*Work item*: Only one span of the material below is wanted. Output it exactly, from the line with "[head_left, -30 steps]" through the line with "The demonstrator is", without any pictures.

─── Recorded information

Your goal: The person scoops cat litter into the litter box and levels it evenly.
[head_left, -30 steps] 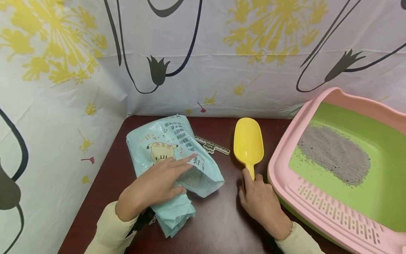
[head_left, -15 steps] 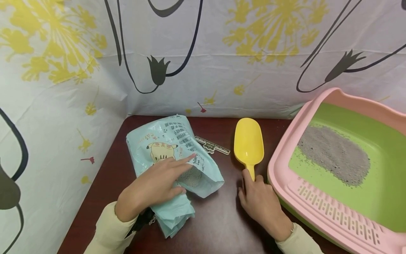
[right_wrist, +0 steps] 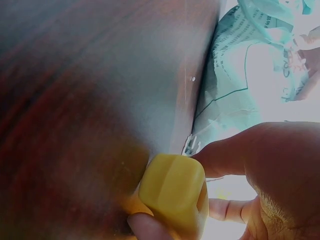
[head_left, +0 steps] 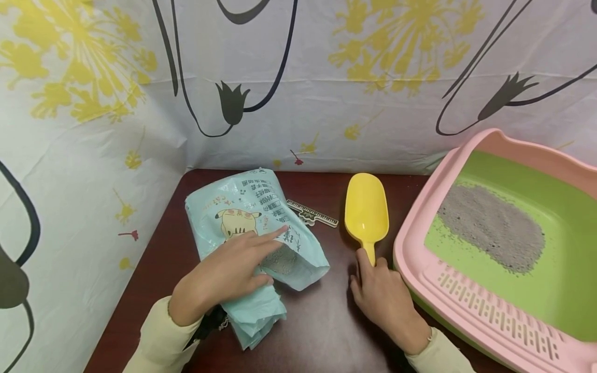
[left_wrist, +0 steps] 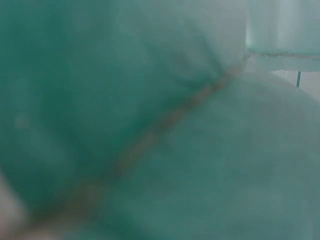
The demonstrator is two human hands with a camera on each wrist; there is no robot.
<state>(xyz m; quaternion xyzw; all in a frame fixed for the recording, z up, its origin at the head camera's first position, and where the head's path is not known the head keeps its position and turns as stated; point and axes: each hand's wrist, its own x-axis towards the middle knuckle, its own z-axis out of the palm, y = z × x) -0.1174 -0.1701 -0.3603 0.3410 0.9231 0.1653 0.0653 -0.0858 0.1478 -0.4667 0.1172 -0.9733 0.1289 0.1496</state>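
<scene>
A light blue plastic bag (head_left: 242, 194) with a cartoon print lies on the left of the table. Its mouth gapes, and grey cat litter (head_left: 282, 259) shows inside. My left hand (head_left: 233, 267) rests on the bag beside the mouth, index finger straight, thumb apart. Blue plastic fills the left wrist view. My right hand (head_left: 384, 298) grips the handle of a yellow scoop (head_left: 366, 207), whose hollow faces up with nothing in it. In the right wrist view, fingers and thumb close about the yellow handle (right_wrist: 172, 190).
Right of the scoop stands a litter box (head_left: 494, 331) with a pink rim and green base. A patch of grey litter (head_left: 494, 228) covers part of its floor. Between bag and scoop lies a small ruler (head_left: 312, 213). Patterned cloth (head_left: 298, 83) hangs behind the table.
</scene>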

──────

*Solution to this task*:
[head_left, -30 steps] 
[head_left, -15 steps] 
[right_wrist, +0 steps] 
[head_left, +0 steps] 
[left_wrist, +0 steps] 
The demonstrator is two human hands with a camera on each wrist; there is no robot.

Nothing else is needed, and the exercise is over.